On ne sait pas davantage qui était le conducteur du char, et pourquoi il a choisi de s'arrêter. "C'est incroyable qu'il ne lui ait pas roulé dessus, commente Bruno Le Dref. Peut-être qu'il n'avait pas envie d'écraser ce type, qui était un Chinois comme lui. Et surtout, l'armée avait rempli la veille sa mission, qui était de dégager la place et les alentours. On était le lendemain".  

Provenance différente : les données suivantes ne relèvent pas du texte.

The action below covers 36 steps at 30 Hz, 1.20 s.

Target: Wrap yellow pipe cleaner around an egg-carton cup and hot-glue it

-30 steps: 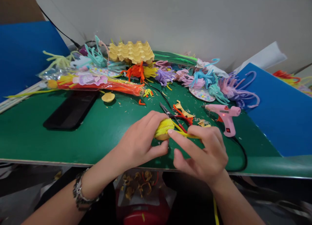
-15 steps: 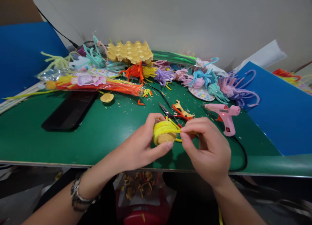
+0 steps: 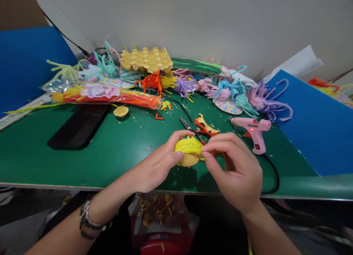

Auteur d'un documentaire sur le dissident chinois et prix Nobel de la Paix Liu Xiaobo, qui avait servi de médiateur entre les étudiants et l'armée à Tiananmen (L'homme qui a défié Pékin, diffusion le 4 juin sur Arte à 22h45), Pierre Haski opine. "L'urgence était passée, ils avaient gagné, il n'y avait pas de danger. Le dimanche, l'homme se serait fait écrabouiller. Le lundi, l'armée n'était plus sur le qui-vive", estime l'ancien correspondant de Libération à Pékin. A rebours de l'opinion commune, il juge que la photo de "Tank Man" dessert l'histoire et fait écran à ce qui s'est réellement passé :

Cette photo douce censée symboliser le massacre de Tiananmen occulte la réalité de la violence, des cadavres.

Pierre Haski, auteur de "Lu Xiaobo, L'homme qui a défié Pékin"

à franceinfo

En Chine, arrestations et procès se multiplient, mais des filières d'évasion efficaces se mettent en place, dans le sud du pays.

Les types les plus recherchés de Tiananmen réussissent à s'enfuir grâce aux mafias de Hong Kong qui les amènent dans la colonie britannique.

Pierre Haski

à franceinfo

Difficile toutefois pour ces opposants de s'éterniser, poursuit-il, car "les Britanniques ne veulent pas d'ennuis avec les Chinois", et les autres pays ne se bousculent pas non plus. Des diplomates français déclenchent alors l'opération "Yellow Bird', qui permet, décrit Libération, "l'exfiltration via Hong Kong de plusieurs centaines de démocrates chinois". "Evidemment, il faut leur donner des visas (...). A tous. Et tout de suite", écrit l'ancien ambassadeur en Chine Claude Martin, qui retrace cet épisode dans ses Mémoires (La diplomatie n'est pas un dîner de gala, éd. de l'Aube, 2018).

L'opération est un succès : dans la plus grande discrétion, des figures marquantes de Tiananmen sont accueillies en France, et certaines défileront même aux cérémonies du bicentenaire de la Révolution française, le 14 juillet 1989. "J'étais heureux, se souvient Claude Martin. Cette opération de sauvetage silencieuse avait du sens, bien plus que toutes les déclarations et postures que les événements avaient inspirées à la classe politique française". A Paris, des exilés politiques respirent. En Chine, le printemps de Pékin est définitivement brisé. Trente ans plus tard, les images de "Tank Man" sont toujours interdites dans le pays.